Le Désespéré/57

La bibliothèque libre.
A. Soirat (p. 305-308).


LVII


Les illusions de Marchenoir, aussi stupides que spontanées, n’avaient pas ordinairement la vie très dure. Il vécut, l’espace d’un jour, sur l’espoir insensé d’une justice littéraire procurée par ce souteneur. Il rêva des polémiques inouïes, des envolées d’imprécations sublimes, toute la lyre vengeresse des ouragans réprobateurs ! Il lui dirait enfin tout ce qu’il avait sur le cœur, à cette immonde société, dont l’inacceptable ignominie le faisait rugir !…

En vain, Leverdier s’efforça de mettre sous les yeux de ce désespéré le danger palpable de trop espérer. Pour tempérer son enthousiasme, il lui rappela tout ce qu’ils savaient, l’un et l’autre, de Beauvivier, ses habitudes de trahison, les verrous, les triples barres, les cadenas, les serrureries compliquées de cette conscience dangereuse, environnée de chausse-trapes et d’oubliettes à engloutir des éléphants, pénétrable seulement par de rares chatières à guillotine où les téméraires les plus altiers ne pouvaient passer qu’en rampant…

— Sans doute, répondait-il, mais qui sait ? Je suis, peut-être, une bonne affaire aux yeux de cet homme. D’ailleurs, j’ai besoin d’espérer. Même en écartant toutes les considération d’ordre élevé, songe donc, mon ami, que ce serait du pain pour ma pauvre compagne et pour moi.

— Hélas ! dit l’autre, en l’accompagnant par les rues, je le désire, mais ce dîner m’inquiète un peu. Une drôle d’idée qu’il a eue, cet animal, de te fourrer le museau, du premier coup, dans l’auge à cochons ! Enfin, sois prudent, endure pour Véronique tout ce qui ne sera pas absolument insupportable, et sauve-toi de bonne heure. Tu me retrouveras au café.

Les deux amis se séparèrent à la porte de Beauvivier.

Dès son entrée dans le vaste salon, où les nombreux convives s’empilaient, Marchenoir fut dégrisé de son rêve, instantanément. Il sentit, comme en une bouffée de dégoût, l’incompatibilité sans remède, infinie, de tout son être avec ces êtres nécessairement hostiles à lui, et dont quelques-uns étaient si bas qu’on pouvait s’étonner de les voir admis, même dans ce lieu de prostitution.

Ils représentaient, cependant, toute la presse dite littéraire, et même un peu la littérature, et, certes, il n’y avait pas dans le nombre, un individu qui eût fait un geste pour le secourir, s’il avait été en danger, — un seul geste, — ou qui, même, eût hésité à l’y enfoncer davantage, en protestant de l’impartialité du coup de sabot qu’il lui eût appliqué sur le péricrâne. Pas une femme, d’ailleurs, ce qui donnait à pressentir qu’on allait être un peu goujat. Il se vit épouvantablement seul et détesté.

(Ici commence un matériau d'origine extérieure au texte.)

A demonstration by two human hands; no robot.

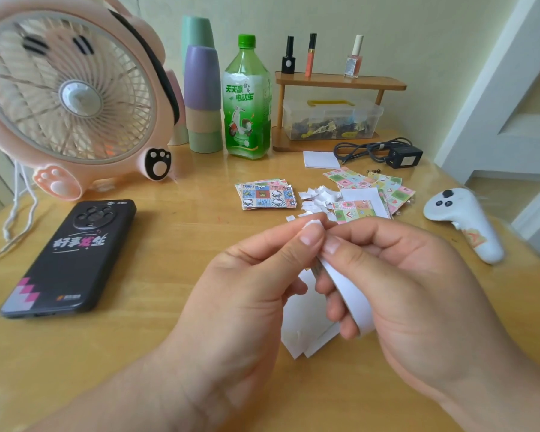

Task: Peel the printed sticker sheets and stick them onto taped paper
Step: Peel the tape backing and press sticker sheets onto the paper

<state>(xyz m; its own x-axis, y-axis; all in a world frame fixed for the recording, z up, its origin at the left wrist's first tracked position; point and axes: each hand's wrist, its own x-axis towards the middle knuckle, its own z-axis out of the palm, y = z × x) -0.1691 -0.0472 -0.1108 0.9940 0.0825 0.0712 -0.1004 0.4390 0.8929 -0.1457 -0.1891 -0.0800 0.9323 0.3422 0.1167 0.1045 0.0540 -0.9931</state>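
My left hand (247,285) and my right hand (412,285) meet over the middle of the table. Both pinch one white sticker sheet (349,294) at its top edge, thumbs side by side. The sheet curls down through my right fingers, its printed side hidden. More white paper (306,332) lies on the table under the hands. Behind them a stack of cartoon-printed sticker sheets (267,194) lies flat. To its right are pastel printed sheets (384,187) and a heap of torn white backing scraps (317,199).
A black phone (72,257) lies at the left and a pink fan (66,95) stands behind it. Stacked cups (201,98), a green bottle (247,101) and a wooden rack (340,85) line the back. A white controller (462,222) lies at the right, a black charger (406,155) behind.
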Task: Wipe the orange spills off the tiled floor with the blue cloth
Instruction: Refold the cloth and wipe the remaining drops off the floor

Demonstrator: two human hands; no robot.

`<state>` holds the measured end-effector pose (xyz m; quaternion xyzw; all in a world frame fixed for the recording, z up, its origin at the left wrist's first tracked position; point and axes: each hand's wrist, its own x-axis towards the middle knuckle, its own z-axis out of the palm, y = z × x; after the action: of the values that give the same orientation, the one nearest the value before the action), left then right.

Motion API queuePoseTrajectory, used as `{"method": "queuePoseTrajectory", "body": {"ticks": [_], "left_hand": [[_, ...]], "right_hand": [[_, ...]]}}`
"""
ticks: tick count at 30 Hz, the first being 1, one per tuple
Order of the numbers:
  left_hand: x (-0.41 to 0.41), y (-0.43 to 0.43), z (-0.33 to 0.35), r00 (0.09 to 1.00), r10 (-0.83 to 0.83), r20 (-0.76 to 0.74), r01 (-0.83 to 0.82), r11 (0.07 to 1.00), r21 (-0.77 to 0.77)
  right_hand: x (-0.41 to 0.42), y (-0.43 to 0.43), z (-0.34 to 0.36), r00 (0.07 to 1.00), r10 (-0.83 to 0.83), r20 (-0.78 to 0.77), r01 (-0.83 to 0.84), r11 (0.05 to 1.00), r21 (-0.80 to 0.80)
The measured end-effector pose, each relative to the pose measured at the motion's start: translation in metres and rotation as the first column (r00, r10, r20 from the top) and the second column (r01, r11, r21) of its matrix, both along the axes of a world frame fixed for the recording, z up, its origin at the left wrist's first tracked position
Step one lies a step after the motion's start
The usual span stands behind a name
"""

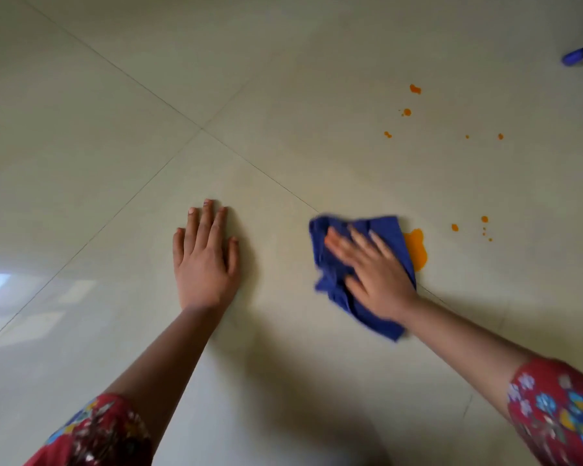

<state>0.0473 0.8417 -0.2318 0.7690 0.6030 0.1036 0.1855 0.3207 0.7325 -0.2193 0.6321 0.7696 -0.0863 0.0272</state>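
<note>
Right grip [377,274], blurred, presses blue cloth [389,230] half-covering orange puddle [418,252].

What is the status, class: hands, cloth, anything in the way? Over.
Left hand flat on tiled floor, empty. Right hand pressing blue cloth at edge of large orange spill. Smaller orange drops beyond, unwiped. Path clear.

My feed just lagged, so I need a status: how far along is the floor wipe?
Early. Done: nothing clearly; only a faint yellowish smear on the tiled floor. In hand: right hand presses the blue cloth flat at the edge of the large orange puddle; left hand rests flat on the floor. Left: that puddle, small drops to its right, farther drops beyond.
</note>
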Motion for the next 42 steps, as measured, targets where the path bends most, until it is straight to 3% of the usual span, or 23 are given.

Beauvivier se précipita. — Mon cher monsieur Marchenoir, dit-il, vous étiez attendu avec la plus dévorante impatience. Messieurs, voici notre nouveau leader.

Néanmoins, il n’usa pas son précieux pharynx en présentations superflues. Les bonzes de la publicité s’inclinèrent comme des épis, et l’infortuné dut subir le contact de plusieurs mains sordides qui se tendirent vers lui. Tout à coup, il se trouva flanqué du docteur Des Bois et de Dulaurier, en qui renaissait une estime sans bornes pour ce ressuscité d’entre les morts. Le lycanthrope, déjà énervé, n’entendit qu’à peine les gazouillements du premier, mais le second paya pour tout le monde. Sans même y penser, il lui serra la main d’une telle force que le poète sigisbée ne put retenir ce cri : — Ah ! vous me faites mal ! — Je vous étreins comme je vous aime ! mon cher, lui répondit-il, en le fixant avec des yeux froids et clairs plus inquiétants que la colère. Dulaurier s’éloigna sous l’aile du Chérubin, comme un chien rossé, et Marchenoir, enfin tranquille, prit une cigarette, et, s’enfonçant dans un fauteuil, se mit à considérer silencieusement cette populace de la plume, qui remuait la langue en attendant qu’on annonçât la mangeaille.